*** Begin section ***

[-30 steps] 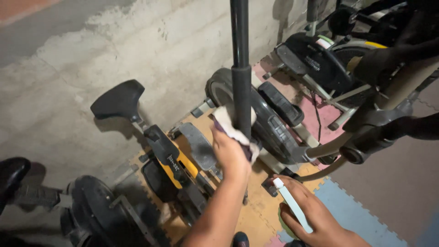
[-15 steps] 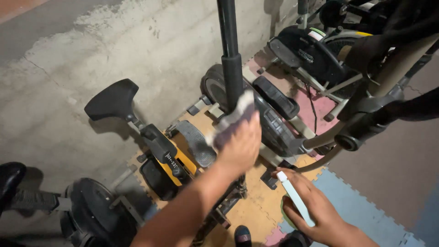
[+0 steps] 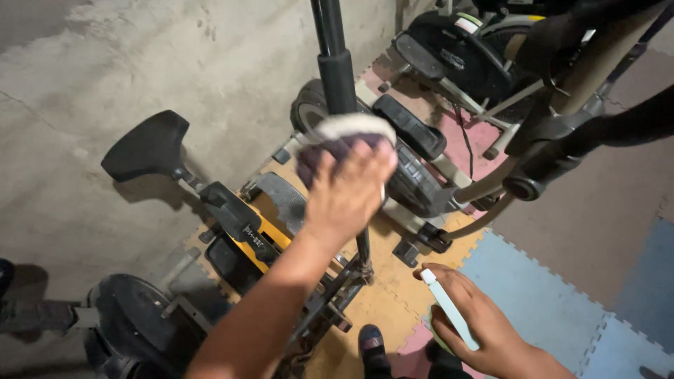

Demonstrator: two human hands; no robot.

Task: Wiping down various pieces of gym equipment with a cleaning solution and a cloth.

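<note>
My left hand (image 3: 346,191) grips a folded purple and white cloth (image 3: 342,138) and presses it around the black upright pole (image 3: 335,60) of an exercise machine. My right hand (image 3: 484,324) is low at the lower right, closed on a pale spray bottle (image 3: 449,309) whose nozzle points up and to the left. The pole runs on down behind my left hand to a joint near the floor.
A yellow and black exercise bike (image 3: 242,224) with a black saddle (image 3: 146,144) stands to the left by the concrete wall. More elliptical machines (image 3: 463,56) crowd the upper right. Coloured foam floor tiles (image 3: 554,281) cover the floor; my foot (image 3: 372,347) shows at the bottom.
My left hand has slid the cloth on the pole and now covers it more fully. The right hand with the bottle has barely moved. The view has shifted slightly.
</note>
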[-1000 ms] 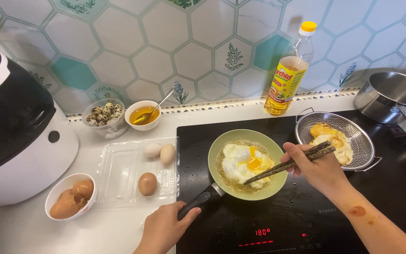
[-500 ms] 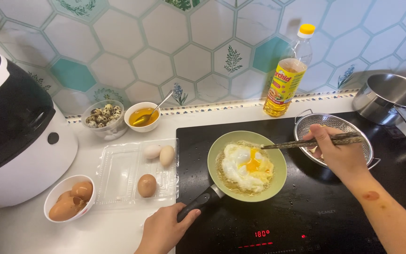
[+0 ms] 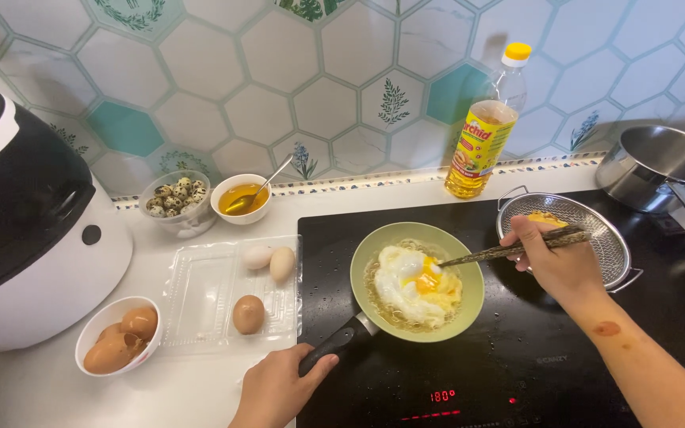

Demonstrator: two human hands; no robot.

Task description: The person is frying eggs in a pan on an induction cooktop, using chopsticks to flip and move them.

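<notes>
Small green frying pan [image 3: 469,261] sits on black induction cooktop [image 3: 517,372], toward its left half. In the pan: fried egg [image 3: 414,287], white spread wide, yolk broken and runny near centre.

Right hand [image 3: 556,257] closed around a pair of dark chopsticks [image 3: 509,252], pinching them at the upper end; tips reach left and down onto the egg at the yolk. Left hand [image 3: 279,388] curled around the pan's black handle [image 3: 341,342], which sticks out toward the lower left over the cooktop edge.

Just right of the pan, under and behind the right hand: round metal mesh strainer [image 3: 604,230] on the cooktop, something yellow inside, mostly hidden. Further right, steel saucepan [image 3: 660,162] at the cooktop's far corner. Behind the pan, on the table by the tiled wall: clear bottle of cooking oil [image 3: 485,135] with yellow cap.

Left of the cooktop on the white table [image 3: 41,388]: open clear plastic egg tray [image 3: 208,293] holding three eggs, two pale at the back, one brown in front. Near it, white bowl of broken eggshells [image 3: 116,337]. Behind the tray: small white bowl with yellow liquid and a spoon [image 3: 241,198], and beside it a glass bowl of speckled quail eggs [image 3: 174,198]. Far left: large black-and-white rice cooker [image 3: 25,230].
</notes>
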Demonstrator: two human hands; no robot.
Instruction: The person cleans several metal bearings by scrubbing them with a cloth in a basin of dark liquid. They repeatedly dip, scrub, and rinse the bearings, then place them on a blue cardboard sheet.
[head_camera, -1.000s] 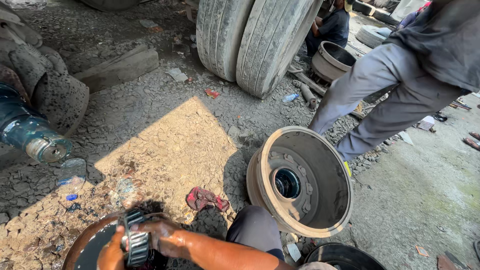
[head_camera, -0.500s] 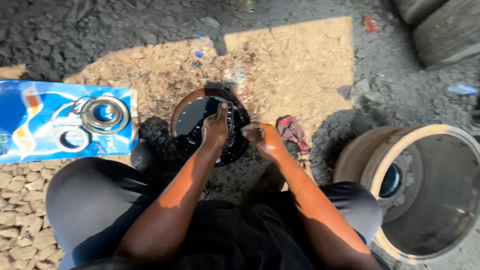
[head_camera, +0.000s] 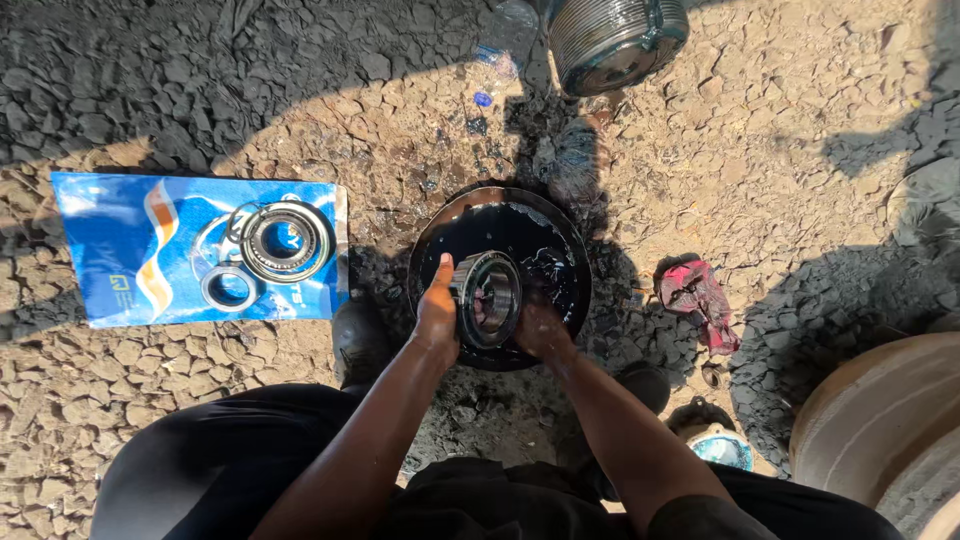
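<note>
My left hand (head_camera: 437, 312) grips the left side of a greasy tapered roller bearing (head_camera: 487, 298), held on edge over a round black pan (head_camera: 520, 220) of dark oil on the gravel. On the bearing's right side rests my right hand (head_camera: 541, 331), wet with oil. Both forearms reach forward from my crouched knees at the bottom of the view.
A blue plastic sheet (head_camera: 120, 245) on the left carries a large bearing ring (head_camera: 285, 240) and a smaller ring (head_camera: 230, 287). A red rag (head_camera: 697, 297) lies right of the pan. A ribbed metal hub (head_camera: 612, 38) stands at the top, a brake drum (head_camera: 880, 425) at lower right.
The view has swung from the truck tyres and a standing person down onto the pan. Both hands now hold the bearing upright over the oil, and the view is closer.
</note>
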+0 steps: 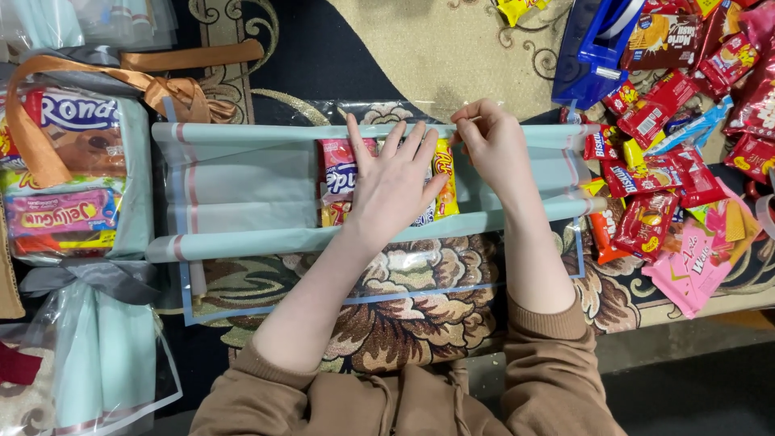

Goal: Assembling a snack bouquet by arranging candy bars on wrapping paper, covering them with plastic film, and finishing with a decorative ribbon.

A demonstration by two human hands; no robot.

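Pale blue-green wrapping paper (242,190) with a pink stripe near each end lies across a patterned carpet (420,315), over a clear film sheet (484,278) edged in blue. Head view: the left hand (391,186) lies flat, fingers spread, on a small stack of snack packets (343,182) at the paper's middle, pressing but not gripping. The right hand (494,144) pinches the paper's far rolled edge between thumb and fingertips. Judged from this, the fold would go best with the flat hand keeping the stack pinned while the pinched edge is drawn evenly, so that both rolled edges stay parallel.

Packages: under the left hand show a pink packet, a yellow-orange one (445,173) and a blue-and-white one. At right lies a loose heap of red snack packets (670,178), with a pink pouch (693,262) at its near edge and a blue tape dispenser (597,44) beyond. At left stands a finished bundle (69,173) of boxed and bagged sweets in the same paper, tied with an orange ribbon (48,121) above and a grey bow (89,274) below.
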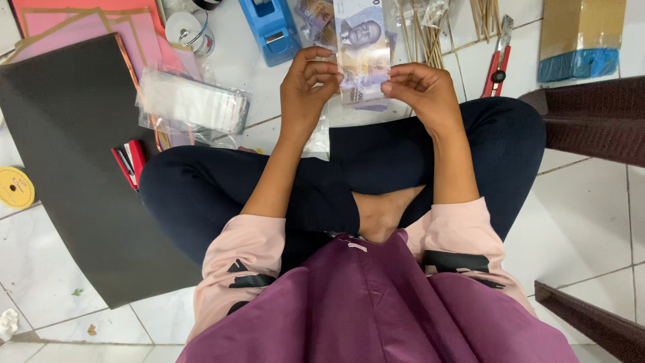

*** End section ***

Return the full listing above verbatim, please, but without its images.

[-30 steps] 
[-15 steps] 
[+0 steps] 

Demonstrator: two human hands; no robot.

Task: Wiping down various pieces of gym equipment with a cleaning solution and a cloth.

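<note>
My left hand (image 3: 346,191) grips a folded purple and white cloth (image 3: 342,138) and presses it around the black upright pole (image 3: 335,60) of an exercise machine. My right hand (image 3: 484,324) is low at the lower right, closed on a pale spray bottle (image 3: 449,309) whose nozzle points up and to the left. The pole runs on down behind my left hand to a joint near the floor.
A yellow and black exercise bike (image 3: 242,224) with a black saddle (image 3: 146,144) stands to the left by the concrete wall. More elliptical machines (image 3: 463,56) crowd the upper right. Coloured foam floor tiles (image 3: 554,281) cover the floor; my foot (image 3: 372,347) shows at the bottom.
My left hand has slid the cloth on the pole and now covers it more fully. The right hand with the bottle has barely moved. The view has shifted slightly.
</note>
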[-1000 ms] 
[-500 ms] 
[+0 ms] 

Demonstrator: two human hands; no robot.

Task description: The person is frying eggs in a pan on an induction cooktop, using chopsticks to flip and move them.

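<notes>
Small green frying pan [image 3: 469,261] sits on black induction cooktop [image 3: 517,372], toward its left half. In the pan: fried egg [image 3: 414,287], white spread wide, yolk broken and runny near centre.

Right hand [image 3: 556,257] closed around a pair of dark chopsticks [image 3: 509,252], pinching them at the upper end; tips reach left and down onto the egg at the yolk. Left hand [image 3: 279,388] curled around the pan's black handle [image 3: 341,342], which sticks out toward the lower left over the cooktop edge.

Just right of the pan, under and behind the right hand: round metal mesh strainer [image 3: 604,230] on the cooktop, something yellow inside, mostly hidden. Further right, steel saucepan [image 3: 660,162] at the cooktop's far corner. Behind the pan, on the table by the tiled wall: clear bottle of cooking oil [image 3: 485,135] with yellow cap.

Left of the cooktop on the white table [image 3: 41,388]: open clear plastic egg tray [image 3: 208,293] holding three eggs, two pale at the back, one brown in front. Near it, white bowl of broken eggshells [image 3: 116,337]. Behind the tray: small white bowl with yellow liquid and a spoon [image 3: 241,198], and beside it a glass bowl of speckled quail eggs [image 3: 174,198]. Far left: large black-and-white rice cooker [image 3: 25,230].
</notes>
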Demonstrator: two human hands; no robot.
Instruction: The person cleans several metal bearings by scrubbing them with a cloth in a basin of dark liquid. They repeatedly dip, scrub, and rinse the bearings, then place them on a blue cardboard sheet.
[head_camera, -1.000s] 
[head_camera, -0.500s] 
[head_camera, +0.000s] 
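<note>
My left hand (head_camera: 437, 312) grips the left side of a greasy tapered roller bearing (head_camera: 487, 298), held on edge over a round black pan (head_camera: 520, 220) of dark oil on the gravel. On the bearing's right side rests my right hand (head_camera: 541, 331), wet with oil. Both forearms reach forward from my crouched knees at the bottom of the view.
A blue plastic sheet (head_camera: 120, 245) on the left carries a large bearing ring (head_camera: 285, 240) and a smaller ring (head_camera: 230, 287). A red rag (head_camera: 697, 297) lies right of the pan. A ribbed metal hub (head_camera: 612, 38) stands at the top, a brake drum (head_camera: 880, 425) at lower right.
The view has swung from the truck tyres and a standing person down onto the pan. Both hands now hold the bearing upright over the oil, and the view is closer.
</note>
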+0 steps: 

Goal: Assembling a snack bouquet by arranging candy bars on wrapping paper, covering them with plastic film, and finishing with a decorative ribbon.

A demonstration by two human hands; no robot.

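Pale blue-green wrapping paper (242,190) with a pink stripe near each end lies across a patterned carpet (420,315), over a clear film sheet (484,278) edged in blue. Head view: the left hand (391,186) lies flat, fingers spread, on a small stack of snack packets (343,182) at the paper's middle, pressing but not gripping. The right hand (494,144) pinches the paper's far rolled edge between thumb and fingertips. Judged from this, the fold would go best with the flat hand keeping the stack pinned while the pinched edge is drawn evenly, so that both rolled edges stay parallel.

Packages: under the left hand show a pink packet, a yellow-orange one (445,173) and a blue-and-white one. At right lies a loose heap of red snack packets (670,178), with a pink pouch (693,262) at its near edge and a blue tape dispenser (597,44) beyond. At left stands a finished bundle (69,173) of boxed and bagged sweets in the same paper, tied with an orange ribbon (48,121) above and a grey bow (89,274) below.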

No additional work is needed on this exercise.